▶ [DATA SHOWN]
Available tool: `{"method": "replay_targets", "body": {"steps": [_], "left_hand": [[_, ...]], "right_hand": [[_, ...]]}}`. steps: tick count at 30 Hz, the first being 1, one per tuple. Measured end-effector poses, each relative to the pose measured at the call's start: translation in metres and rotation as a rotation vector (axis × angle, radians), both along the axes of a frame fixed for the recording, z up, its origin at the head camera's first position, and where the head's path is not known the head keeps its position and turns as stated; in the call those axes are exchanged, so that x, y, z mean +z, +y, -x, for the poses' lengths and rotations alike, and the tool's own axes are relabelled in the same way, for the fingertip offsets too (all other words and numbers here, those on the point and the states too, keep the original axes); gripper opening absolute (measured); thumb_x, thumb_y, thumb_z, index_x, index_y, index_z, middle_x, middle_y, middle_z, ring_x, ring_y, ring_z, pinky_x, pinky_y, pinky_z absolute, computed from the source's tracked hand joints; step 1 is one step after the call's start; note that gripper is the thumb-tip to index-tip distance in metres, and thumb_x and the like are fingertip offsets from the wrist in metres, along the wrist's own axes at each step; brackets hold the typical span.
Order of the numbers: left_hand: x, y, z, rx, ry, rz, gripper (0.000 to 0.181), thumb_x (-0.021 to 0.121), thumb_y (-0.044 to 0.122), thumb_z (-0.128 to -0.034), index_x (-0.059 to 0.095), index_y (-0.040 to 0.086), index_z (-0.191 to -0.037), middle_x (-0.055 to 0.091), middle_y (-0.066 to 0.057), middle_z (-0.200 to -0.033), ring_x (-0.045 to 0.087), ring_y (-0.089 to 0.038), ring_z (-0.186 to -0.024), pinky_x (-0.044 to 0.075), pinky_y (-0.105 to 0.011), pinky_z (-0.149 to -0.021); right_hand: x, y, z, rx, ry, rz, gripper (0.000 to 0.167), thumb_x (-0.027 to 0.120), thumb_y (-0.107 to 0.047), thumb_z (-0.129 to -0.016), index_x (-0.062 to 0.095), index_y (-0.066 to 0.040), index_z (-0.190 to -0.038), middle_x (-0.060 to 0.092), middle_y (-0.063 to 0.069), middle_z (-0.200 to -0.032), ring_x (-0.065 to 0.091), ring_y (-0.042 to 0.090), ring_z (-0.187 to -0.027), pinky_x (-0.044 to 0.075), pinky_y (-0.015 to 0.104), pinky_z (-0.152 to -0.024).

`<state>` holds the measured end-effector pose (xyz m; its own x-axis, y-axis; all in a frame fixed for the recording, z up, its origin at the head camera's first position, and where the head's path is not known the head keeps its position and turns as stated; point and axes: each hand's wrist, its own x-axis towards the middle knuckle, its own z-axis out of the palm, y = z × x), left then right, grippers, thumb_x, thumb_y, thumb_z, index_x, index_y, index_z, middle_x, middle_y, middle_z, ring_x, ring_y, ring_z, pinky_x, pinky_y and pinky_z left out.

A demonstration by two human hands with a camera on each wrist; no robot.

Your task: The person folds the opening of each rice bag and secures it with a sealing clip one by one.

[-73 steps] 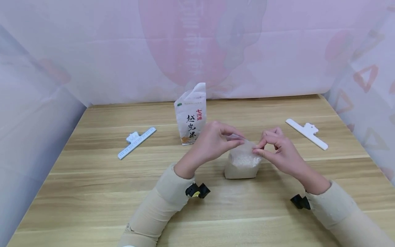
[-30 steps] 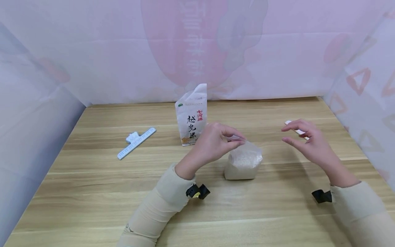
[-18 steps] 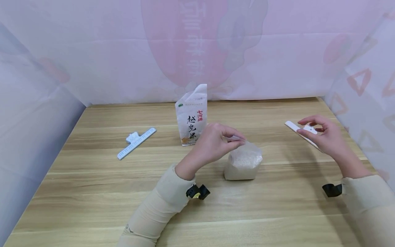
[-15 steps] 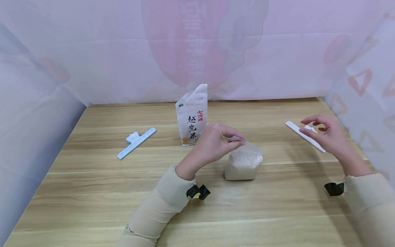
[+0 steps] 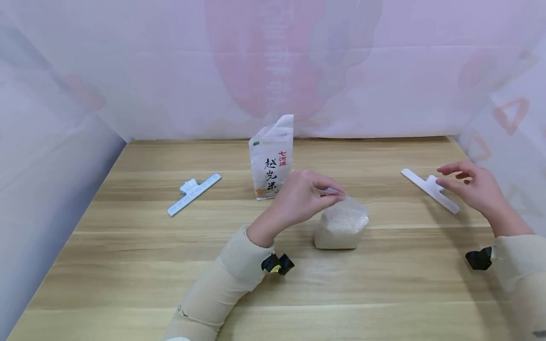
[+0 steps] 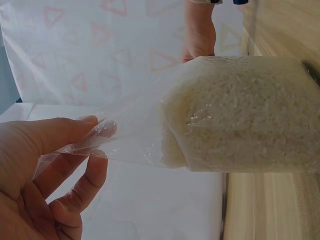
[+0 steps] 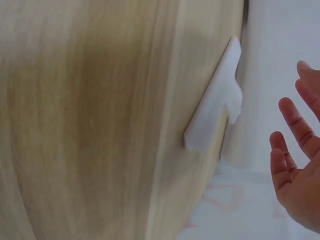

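Note:
A clear plastic bag of rice point(image 5: 340, 229) stands on the table, its slack top drawn up to the left. My left hand point(image 5: 298, 196) pinches that top between thumb and fingers, as the left wrist view also shows with the rice bag point(image 6: 240, 115). On the right lies a white bag clip point(image 5: 430, 190). Over its handle end hovers my right hand point(image 5: 475, 187), fingers loosely spread. In the right wrist view a gap separates the hand point(image 7: 300, 165) from the clip point(image 7: 215, 100), and nothing is held in it.
Behind my left hand a white paper rice bag point(image 5: 270, 161) with printed characters stands upright. A light blue clip with ruler marks point(image 5: 194, 194) lies on the left of the wooden table point(image 5: 128, 265). White printed sheets point(image 5: 170, 71) wall the back and sides.
My right hand has let go of the plastic bag and moved right to the white clip; over the last half second it shifts slightly. My left hand keeps its pinch. The head view turns slightly.

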<state>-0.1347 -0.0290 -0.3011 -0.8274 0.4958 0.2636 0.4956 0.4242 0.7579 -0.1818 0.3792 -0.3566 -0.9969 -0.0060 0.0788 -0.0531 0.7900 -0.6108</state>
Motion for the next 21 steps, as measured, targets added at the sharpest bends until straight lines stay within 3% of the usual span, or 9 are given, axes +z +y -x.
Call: {"method": "replay_targets", "body": {"steps": [7,16,19,21], "left_hand": [[0.000,0.001,0.000,0.003,-0.012,0.004,0.007,0.076,0.014,-0.0881,0.081,0.013,-0.093,0.078,0.000,-0.094,0.069,-0.004,-0.079,0.044,-0.012,-0.059],[-0.001,0.000,0.000,-0.001,-0.042,-0.008,0.008,0.076,0.015,-0.0882,0.081,0.012,-0.094,0.078,-0.001,-0.097,0.071,-0.006,-0.084,0.052,-0.012,-0.069],[-0.001,0.000,0.000,-0.002,-0.043,-0.016,0.007,0.076,0.014,-0.0880,0.081,0.012,-0.093,0.078,-0.001,-0.097,0.071,-0.006,-0.083,0.053,-0.012,-0.070],[0.000,0.000,0.000,-0.005,-0.038,-0.014,0.007,0.076,0.014,-0.0882,0.081,0.012,-0.093,0.078,-0.001,-0.096,0.071,-0.006,-0.083,0.053,-0.012,-0.070]], "right_hand": [[-0.010,0.009,0.011,-0.004,-0.069,-0.031,0.048,0.070,-0.037,-0.092,0.061,-0.002,-0.124,0.042,-0.042,-0.093,0.042,-0.003,-0.088,0.038,0.021,-0.070],[-0.013,0.014,0.020,0.025,-0.128,-0.073,0.051,0.068,-0.034,-0.094,0.059,0.004,-0.127,0.043,-0.044,-0.085,0.051,0.037,-0.105,0.037,0.029,-0.076],[-0.015,0.015,0.022,0.031,-0.135,-0.087,0.049,0.068,-0.031,-0.094,0.059,0.005,-0.127,0.050,-0.036,-0.089,0.051,0.040,-0.105,0.037,0.031,-0.077],[-0.017,0.016,0.023,0.030,-0.134,-0.105,0.047,0.068,-0.029,-0.093,0.060,0.004,-0.126,0.061,-0.020,-0.093,0.052,0.039,-0.105,0.037,0.032,-0.077]]}}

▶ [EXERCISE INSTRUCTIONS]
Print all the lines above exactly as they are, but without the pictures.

▶ [TASK OUTPUT]
Available tool: `{"method": "replay_targets", "body": {"steps": [_], "left_hand": [[_, ...]], "right_hand": [[_, ...]]}}`. steps: tick count at 30 Hz, the first being 1, one per tuple. Measured end-effector poses, each relative to the pose measured at the call's start: translation in metres and rotation as a rotation vector (axis × angle, radians), both along the axes of a frame fixed for the recording, z up, its origin at the head camera's first position, and where the head's path is not known the head keeps its position and turns as stated; in the call those axes are exchanged, so that x, y, z mean +z, +y, -x, for the poses' lengths and rotations alike, and the tool's own axes are relabelled in the same way, for the fingertip offsets too (all other words and numbers here, those on the point and the states too, keep the original axes); gripper opening absolute (measured); thumb_x, thumb_y, thumb_z, index_x, index_y, index_z, middle_x, middle_y, middle_z, ring_x, ring_y, ring_z, pinky_x, pinky_y, pinky_z absolute, computed from the source's tracked hand joints; step 1 is one step after the call's start; note that gripper is the thumb-tip to index-tip distance in metres, and thumb_x and the like are fingertip offsets from the wrist in metres, along the wrist's own axes at each step; brackets hold the typical span.
Order of the numbers: left_hand: x, y, z, rx, ry, rz, gripper (0.000 to 0.181), thumb_x (-0.021 to 0.121), thumb_y (-0.044 to 0.122), thumb_z (-0.128 to -0.034), index_x (-0.059 to 0.095), index_y (-0.040 to 0.086), index_z (-0.191 to -0.037), middle_x (-0.055 to 0.091), middle_y (-0.066 to 0.057), middle_z (-0.200 to -0.033), ring_x (-0.045 to 0.087), ring_y (-0.089 to 0.038), ring_z (-0.186 to -0.024), pinky_x (-0.044 to 0.075), pinky_y (-0.105 to 0.011), pinky_z (-0.149 to -0.021); right_hand: x, y, z, rx, ry, rz, gripper (0.000 to 0.167), thumb_x (-0.027 to 0.120), thumb_y (-0.107 to 0.047), thumb_z (-0.129 to -0.016), index_x (-0.062 to 0.095), index_y (-0.066 to 0.040), index_z (-0.190 to -0.038), middle_x (-0.060 to 0.092), middle_y (-0.063 to 0.069), middle_z (-0.200 to -0.032), ring_x (-0.065 to 0.091), ring_y (-0.042 to 0.090), ring_z (-0.187 to -0.027), pinky_x (-0.044 to 0.075), pinky_y (-0.015 to 0.104), pinky_z (-0.152 to -0.024).

`<state>` holds the measured end-effector pose (xyz m; its own x-axis, y-axis; all in a frame fixed for the recording, z up, its origin at the head camera's first position, and where the head's path is not known the head keeps its position and turns as stated; point and axes: each hand's wrist, its own x-axis towards the middle knuckle, its own z-axis out of the palm, y = z × x), left then right, grippers, thumb_x, thumb_y, thumb_z, index_x, index_y, index_z, middle_x, middle_y, middle_z, ring_x, ring_y, ring_z, pinky_x, pinky_y and pinky_z left out.

A demonstration by two human hands with a camera on each wrist; no robot.

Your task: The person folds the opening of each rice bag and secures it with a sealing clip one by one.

[-73 steps] 
[-30 steps] 
[-18 steps] 
[-15 steps] 
[+0 steps] 
[+0 steps] 
[+0 steps] 

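Note:
A clear plastic bag of rice point(image 5: 340, 229) stands on the table, its slack top drawn up to the left. My left hand point(image 5: 298, 196) pinches that top between thumb and fingers, as the left wrist view also shows with the rice bag point(image 6: 240, 115). On the right lies a white bag clip point(image 5: 430, 190). Over its handle end hovers my right hand point(image 5: 475, 187), fingers loosely spread. In the right wrist view a gap separates the hand point(image 7: 300, 165) from the clip point(image 7: 215, 100), and nothing is held in it.
Behind my left hand a white paper rice bag point(image 5: 270, 161) with printed characters stands upright. A light blue clip with ruler marks point(image 5: 194, 194) lies on the left of the wooden table point(image 5: 128, 265). White printed sheets point(image 5: 170, 71) wall the back and sides.
My right hand has let go of the plastic bag and moved right to the white clip; over the last half second it shifts slightly. My left hand keeps its pinch. The head view turns slightly.
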
<state>-0.1347 -0.0290 -0.3011 -0.8274 0.4958 0.2636 0.4956 0.4242 0.7579 -0.1818 0.3792 -0.3566 -0.9969 -0.0060 0.0788 -0.0531 0.7900 -0.6108</state>
Motion for the next 21 steps, as measured, targets added at the sharpest bends until straight lines stay within 3% of the usual span, or 9 are given, axes +z +y -x.
Call: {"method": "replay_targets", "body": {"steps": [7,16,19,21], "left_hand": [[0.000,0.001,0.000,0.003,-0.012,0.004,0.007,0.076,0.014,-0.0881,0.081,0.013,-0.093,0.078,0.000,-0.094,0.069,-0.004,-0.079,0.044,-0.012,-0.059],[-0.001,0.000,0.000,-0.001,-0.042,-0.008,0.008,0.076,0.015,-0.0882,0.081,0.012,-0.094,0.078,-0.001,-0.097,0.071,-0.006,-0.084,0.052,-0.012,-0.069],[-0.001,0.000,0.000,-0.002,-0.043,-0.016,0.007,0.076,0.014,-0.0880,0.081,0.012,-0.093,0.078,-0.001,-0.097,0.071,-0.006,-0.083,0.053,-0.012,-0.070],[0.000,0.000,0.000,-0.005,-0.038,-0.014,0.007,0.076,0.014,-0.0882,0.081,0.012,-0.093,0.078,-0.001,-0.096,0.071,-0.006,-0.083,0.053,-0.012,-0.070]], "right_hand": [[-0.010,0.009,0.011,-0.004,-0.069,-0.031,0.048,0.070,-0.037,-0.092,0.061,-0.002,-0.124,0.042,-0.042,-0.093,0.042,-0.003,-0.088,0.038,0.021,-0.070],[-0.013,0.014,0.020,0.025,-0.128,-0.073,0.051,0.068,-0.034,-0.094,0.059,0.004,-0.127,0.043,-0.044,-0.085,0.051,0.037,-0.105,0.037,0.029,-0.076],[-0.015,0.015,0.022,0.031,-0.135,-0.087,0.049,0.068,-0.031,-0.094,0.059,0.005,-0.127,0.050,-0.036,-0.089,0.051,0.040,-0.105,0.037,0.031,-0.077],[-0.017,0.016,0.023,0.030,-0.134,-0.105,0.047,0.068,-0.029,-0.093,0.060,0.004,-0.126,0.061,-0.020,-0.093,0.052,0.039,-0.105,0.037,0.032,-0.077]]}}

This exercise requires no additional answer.